Она понимала, что муж прав. В политике она действительно как слепой котенок, сама признается. Взять хотя бы радио. Когда песни передают — нравится, а как доходит до политики — выключает, терпеть не может. Арион же, наоборот, только про политику и слушает. Одному нравится, другому нет. Один любит сладкое, другой — горькое. Что делать? Если кто хочет коптить свою душу, пусть коптит на здоровье. В других местах, говорят, даже женщины курят. Господи, и наслышишься же, пока на земле живешь. Женщина с цигаркой в зубах, где это слыхано было? А теперь перемешалось все, не поймешь, где мужчина, где женщина. Все одинаковые — в брюках, подстрижены. Прежде только в городе можно было увидеть такое, а теперь и до деревни дошла мода. Как только кончают десять классов, стригутся и шьют себе брючки. Хорошо хоть ее девочки не обмальчишились. Постриглись, правда, но брюк не завели и не курят. Одеваются по-сельски. Конечно, не так уже, как прежде одевались, но все же красиво, все сидит на них хорошо. Значит, совестливые, с родителями считаются. Но вообще-то брюки не помешали бы, в особенности сегодня, на посадке табака. Она, пожалуй, и сама бы надела. Что же касается цигарки — руки поотрубала бы дочерям, если б увидела.

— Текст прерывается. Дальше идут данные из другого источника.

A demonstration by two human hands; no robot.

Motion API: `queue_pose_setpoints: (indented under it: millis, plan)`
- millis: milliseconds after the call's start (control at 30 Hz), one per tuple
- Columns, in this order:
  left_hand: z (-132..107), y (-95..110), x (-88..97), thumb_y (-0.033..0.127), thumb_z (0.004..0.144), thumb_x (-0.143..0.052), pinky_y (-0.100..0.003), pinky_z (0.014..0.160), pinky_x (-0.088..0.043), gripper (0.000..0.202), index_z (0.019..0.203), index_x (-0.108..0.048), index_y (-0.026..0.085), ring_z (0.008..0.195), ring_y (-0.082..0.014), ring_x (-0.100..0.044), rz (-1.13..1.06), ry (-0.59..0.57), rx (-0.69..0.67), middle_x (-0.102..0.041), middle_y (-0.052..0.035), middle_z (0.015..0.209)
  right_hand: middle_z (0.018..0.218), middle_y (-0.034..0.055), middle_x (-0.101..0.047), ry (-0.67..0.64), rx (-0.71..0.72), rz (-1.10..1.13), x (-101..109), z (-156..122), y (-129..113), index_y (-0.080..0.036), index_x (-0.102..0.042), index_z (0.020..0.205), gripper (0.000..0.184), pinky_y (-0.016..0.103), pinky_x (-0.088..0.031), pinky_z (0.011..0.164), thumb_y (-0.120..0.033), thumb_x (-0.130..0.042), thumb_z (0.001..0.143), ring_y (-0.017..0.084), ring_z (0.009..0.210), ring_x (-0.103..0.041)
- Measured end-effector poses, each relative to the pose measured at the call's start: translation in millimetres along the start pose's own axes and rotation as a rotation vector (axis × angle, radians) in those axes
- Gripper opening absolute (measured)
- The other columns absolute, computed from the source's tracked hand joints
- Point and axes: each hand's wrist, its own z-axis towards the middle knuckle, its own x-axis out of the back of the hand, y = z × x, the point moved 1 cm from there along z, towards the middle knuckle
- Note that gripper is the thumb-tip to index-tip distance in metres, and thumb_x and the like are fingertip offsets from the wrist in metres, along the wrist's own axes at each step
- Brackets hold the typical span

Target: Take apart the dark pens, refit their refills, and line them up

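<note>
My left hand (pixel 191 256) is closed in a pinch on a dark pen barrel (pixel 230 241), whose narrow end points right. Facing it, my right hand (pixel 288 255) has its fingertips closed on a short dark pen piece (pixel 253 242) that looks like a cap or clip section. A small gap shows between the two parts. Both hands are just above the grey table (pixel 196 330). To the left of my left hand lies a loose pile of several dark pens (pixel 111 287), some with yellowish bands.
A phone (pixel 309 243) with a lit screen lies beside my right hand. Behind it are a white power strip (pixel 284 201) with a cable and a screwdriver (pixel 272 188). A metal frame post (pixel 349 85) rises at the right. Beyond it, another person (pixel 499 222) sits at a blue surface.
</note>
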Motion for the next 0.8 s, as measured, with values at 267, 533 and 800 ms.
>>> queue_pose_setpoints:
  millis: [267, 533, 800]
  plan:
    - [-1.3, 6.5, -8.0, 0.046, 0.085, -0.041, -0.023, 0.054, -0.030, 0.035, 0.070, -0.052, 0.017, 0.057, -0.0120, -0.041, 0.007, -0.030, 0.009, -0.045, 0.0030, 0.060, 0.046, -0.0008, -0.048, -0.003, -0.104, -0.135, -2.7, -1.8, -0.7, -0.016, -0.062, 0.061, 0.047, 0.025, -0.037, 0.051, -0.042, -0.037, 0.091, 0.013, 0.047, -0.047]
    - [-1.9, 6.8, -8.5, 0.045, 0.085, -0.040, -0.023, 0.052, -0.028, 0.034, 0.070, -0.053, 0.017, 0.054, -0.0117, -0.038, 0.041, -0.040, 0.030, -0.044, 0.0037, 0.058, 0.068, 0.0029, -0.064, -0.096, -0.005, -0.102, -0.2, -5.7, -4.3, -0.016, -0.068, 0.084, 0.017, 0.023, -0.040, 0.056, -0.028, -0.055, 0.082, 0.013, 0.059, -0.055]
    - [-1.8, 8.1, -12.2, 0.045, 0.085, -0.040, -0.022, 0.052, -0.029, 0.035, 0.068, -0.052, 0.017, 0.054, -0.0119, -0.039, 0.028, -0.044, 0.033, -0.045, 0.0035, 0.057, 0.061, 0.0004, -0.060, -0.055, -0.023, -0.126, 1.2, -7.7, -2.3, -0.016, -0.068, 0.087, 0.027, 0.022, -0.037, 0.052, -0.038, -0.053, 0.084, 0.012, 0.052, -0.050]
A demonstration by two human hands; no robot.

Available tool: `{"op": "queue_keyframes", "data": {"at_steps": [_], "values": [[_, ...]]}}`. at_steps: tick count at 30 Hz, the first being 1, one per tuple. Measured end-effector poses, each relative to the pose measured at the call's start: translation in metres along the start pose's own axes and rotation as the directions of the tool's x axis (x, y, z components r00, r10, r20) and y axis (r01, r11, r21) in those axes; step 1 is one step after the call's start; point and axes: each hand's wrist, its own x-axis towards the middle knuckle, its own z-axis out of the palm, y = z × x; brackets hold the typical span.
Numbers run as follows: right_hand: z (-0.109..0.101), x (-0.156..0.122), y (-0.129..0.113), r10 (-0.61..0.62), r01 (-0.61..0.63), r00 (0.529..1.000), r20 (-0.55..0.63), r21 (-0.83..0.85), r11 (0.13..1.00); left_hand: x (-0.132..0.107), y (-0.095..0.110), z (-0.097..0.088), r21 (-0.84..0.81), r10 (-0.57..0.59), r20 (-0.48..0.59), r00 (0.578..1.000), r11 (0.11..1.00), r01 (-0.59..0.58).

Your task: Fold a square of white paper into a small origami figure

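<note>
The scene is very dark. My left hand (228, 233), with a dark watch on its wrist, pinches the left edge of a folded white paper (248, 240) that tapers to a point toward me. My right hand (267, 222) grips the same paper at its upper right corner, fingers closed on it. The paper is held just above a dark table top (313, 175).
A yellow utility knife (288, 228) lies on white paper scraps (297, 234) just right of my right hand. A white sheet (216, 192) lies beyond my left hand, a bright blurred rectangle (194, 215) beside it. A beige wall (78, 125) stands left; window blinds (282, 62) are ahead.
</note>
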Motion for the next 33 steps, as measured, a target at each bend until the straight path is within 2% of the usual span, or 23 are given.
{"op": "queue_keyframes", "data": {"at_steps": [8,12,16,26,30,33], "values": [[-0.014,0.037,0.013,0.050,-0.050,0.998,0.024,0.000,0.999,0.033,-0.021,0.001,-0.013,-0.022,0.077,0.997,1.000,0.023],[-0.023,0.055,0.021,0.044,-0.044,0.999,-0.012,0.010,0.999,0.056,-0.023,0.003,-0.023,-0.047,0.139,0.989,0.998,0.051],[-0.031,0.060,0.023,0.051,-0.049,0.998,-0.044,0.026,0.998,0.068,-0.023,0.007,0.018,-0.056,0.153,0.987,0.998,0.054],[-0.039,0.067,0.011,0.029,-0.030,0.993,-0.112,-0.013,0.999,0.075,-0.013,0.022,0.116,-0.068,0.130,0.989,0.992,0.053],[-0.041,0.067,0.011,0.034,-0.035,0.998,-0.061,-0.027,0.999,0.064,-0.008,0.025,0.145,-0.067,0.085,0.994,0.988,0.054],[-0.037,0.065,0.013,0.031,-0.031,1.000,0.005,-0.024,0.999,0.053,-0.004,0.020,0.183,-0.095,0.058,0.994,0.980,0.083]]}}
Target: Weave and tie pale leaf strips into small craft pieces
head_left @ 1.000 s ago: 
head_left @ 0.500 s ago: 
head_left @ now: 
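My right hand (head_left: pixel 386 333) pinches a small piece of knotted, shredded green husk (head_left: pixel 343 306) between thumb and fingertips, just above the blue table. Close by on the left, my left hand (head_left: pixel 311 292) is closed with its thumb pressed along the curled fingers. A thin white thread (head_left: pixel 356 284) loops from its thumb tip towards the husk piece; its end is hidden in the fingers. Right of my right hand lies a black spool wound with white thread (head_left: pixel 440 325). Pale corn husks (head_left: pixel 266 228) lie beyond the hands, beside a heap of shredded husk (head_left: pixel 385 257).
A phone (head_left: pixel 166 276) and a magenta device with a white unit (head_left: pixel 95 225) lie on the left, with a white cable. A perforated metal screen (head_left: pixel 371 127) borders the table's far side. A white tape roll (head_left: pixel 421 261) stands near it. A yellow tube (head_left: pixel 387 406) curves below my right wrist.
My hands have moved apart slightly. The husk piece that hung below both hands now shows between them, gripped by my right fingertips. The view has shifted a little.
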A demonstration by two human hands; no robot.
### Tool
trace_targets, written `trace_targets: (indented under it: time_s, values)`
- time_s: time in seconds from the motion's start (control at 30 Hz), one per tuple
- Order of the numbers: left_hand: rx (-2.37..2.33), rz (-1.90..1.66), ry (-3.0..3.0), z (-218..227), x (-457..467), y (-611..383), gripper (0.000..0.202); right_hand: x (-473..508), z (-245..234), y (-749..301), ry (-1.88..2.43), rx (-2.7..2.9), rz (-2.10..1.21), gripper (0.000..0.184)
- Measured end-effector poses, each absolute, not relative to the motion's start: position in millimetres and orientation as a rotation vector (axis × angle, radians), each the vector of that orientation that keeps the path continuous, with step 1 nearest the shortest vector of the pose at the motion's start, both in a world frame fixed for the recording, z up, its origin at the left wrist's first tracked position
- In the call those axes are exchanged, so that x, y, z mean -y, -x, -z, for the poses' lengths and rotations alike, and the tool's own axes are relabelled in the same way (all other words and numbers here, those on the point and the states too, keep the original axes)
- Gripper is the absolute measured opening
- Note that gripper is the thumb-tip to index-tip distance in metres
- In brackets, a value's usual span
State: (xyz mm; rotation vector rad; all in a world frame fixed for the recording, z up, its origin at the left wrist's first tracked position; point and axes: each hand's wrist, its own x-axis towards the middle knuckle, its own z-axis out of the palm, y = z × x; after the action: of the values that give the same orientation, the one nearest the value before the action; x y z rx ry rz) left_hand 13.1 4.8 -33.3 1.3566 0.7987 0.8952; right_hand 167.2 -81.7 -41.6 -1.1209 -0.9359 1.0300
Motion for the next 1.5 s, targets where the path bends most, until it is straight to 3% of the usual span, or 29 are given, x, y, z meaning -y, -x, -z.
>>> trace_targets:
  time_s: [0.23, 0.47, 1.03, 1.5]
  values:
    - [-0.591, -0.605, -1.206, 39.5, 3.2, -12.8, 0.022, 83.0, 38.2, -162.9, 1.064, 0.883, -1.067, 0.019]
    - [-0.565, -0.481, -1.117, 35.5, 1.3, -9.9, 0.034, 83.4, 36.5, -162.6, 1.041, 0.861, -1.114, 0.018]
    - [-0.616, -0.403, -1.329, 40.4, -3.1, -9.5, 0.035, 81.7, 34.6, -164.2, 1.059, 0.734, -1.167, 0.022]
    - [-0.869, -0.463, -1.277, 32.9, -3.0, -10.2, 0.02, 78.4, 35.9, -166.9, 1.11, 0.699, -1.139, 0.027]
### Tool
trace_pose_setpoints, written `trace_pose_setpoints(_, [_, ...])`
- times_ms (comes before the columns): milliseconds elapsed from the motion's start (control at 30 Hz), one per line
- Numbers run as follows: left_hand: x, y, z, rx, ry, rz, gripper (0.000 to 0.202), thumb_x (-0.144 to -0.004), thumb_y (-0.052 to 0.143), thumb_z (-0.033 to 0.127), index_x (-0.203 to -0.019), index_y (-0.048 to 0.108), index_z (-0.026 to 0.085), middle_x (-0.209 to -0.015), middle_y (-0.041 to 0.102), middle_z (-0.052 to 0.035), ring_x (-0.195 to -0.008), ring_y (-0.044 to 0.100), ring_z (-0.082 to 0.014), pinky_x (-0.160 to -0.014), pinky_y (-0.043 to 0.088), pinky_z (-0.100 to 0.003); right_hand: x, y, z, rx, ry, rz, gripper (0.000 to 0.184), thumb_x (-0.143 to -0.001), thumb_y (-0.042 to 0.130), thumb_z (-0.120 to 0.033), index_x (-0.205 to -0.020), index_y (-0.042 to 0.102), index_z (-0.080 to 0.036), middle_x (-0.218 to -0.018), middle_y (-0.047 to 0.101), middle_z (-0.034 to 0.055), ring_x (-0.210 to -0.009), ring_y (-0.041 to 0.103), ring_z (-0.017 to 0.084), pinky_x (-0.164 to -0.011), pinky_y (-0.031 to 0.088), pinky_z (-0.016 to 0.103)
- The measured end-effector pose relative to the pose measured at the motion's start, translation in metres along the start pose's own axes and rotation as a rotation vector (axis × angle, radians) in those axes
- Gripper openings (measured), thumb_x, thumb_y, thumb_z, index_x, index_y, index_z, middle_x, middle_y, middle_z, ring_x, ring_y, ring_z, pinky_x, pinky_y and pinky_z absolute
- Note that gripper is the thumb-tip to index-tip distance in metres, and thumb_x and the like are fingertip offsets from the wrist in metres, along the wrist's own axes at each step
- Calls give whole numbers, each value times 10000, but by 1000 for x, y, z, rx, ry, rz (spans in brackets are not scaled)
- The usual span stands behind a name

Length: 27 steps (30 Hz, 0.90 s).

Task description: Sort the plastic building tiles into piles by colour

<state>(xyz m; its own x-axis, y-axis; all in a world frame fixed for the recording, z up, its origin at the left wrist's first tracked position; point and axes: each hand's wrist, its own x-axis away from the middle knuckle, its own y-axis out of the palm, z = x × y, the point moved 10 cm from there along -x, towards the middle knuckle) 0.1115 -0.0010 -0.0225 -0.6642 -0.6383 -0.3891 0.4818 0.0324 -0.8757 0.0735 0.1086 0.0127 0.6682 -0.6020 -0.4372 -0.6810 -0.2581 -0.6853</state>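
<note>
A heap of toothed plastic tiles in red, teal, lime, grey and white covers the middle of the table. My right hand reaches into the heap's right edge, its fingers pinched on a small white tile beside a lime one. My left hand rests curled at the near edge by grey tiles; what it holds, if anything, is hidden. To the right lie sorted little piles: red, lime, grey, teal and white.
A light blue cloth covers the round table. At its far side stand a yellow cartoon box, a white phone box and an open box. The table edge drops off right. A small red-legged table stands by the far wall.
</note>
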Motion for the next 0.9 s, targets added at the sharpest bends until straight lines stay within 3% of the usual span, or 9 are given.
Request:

Целый гектар табака, с ума сойти! Когда же они закончат посадку? Изведутся, стоя целыми днями сгорбившись, уткнувшись носом в землю. Уйма машин в колхозе, а табак должны сажать с помощью какой-то палки, как сажали их бабушки лет сто назад. Позор. И не было бы так досадно, если б не имелось столько машин. Только ржавеют они без дела на огороде возле шалаша Андона. Как испробовали их на высадке помидорной рассады, так и бросили, только к шалашу подтянули. Говорят, ломают рассаду. Может быть. Так ведь и к машине голова нужна. Без специалистов она много не наработает. А они поставили в борозду, и айда. Так не пойдет. Ей и смазка нужна, и гайки подтянуть надо, а может, и ослабить их требуется. Человеку и то не всегда угодишь, а тут бессловесная машина. Но кто ее оживит, если инженер Митрофан целый день ходит с красным носом? Ему-то не холодно, не жарко — время идет, зарплата начисляется. А люди мучаются. Вместо того чтобы высадить за день машиной, должны неделю, а то и больше вручную сажать. Это чертово зелье требует труда и пота, а не прибауток. Хорошо, что за него хоть денежки хорошие платят. Намаешься, но с пользой. Да и платят не по копейке, а разом. А деньги, разрази их гром, хоть и не главное в жизни, да трудно без них, очень даже тяжело. И сколько бы ни старался, все равно их не хватает. Особенно со времени последней реформы — тают как воск. В хозяйстве Ариона Карамана финансами ведает жена, поэтому деньги занимают ее больше, чем других. Многие давно уже забыли об изменении денежных масштабов, а Мадалина все никак не может привыкнуть. Новые деньги кажутся ей какими-то легковесными, менее значительными. Расходы она подсчитывает в старых деньгах, а заработки — в новых. И это ее как-то утешает. Эта маленькая хитрость помогает ей быть прижимистей, удерживать от мотовства мужа и дочерей. Правда, сбережений все равно что-то не заводится.
Вернувшись в мыслях к дочерям, Мадалина вздохнула с такой глубокой тоской, что, кажется, вздох вырвался из самого сердца.
И пошла ставить чугунок на очаг.
В горнице на полу, на матрасе, набитом свежим сеном, раскинув руки, спит Иляна. Одеяло сползло, оголились черные от солнца ноги с сильными икрами. Девственная грудь слегка поднимается и опускается. Иляна спит спокойно, лицо безмятежное, полные губы приоткрыты. К ее правому боку притулилась старшая сестра Викторица — худющая, неказистая, низкорослая, чуть видная из-за Иляны. Анка спит отдельно на диване. Руки заложены за голову, словно она позирует. Сразу видно — другой породы, чем сестры: тоньше, красивей. Жалко, не поступила в институт. Все же работа в поле ей не по плечу. Арион помедлил на пороге, любуясь своими детьми. Хорошие девушки, грех жаловаться. И Викторица не такая уж непригожая. Хорошо — здорова.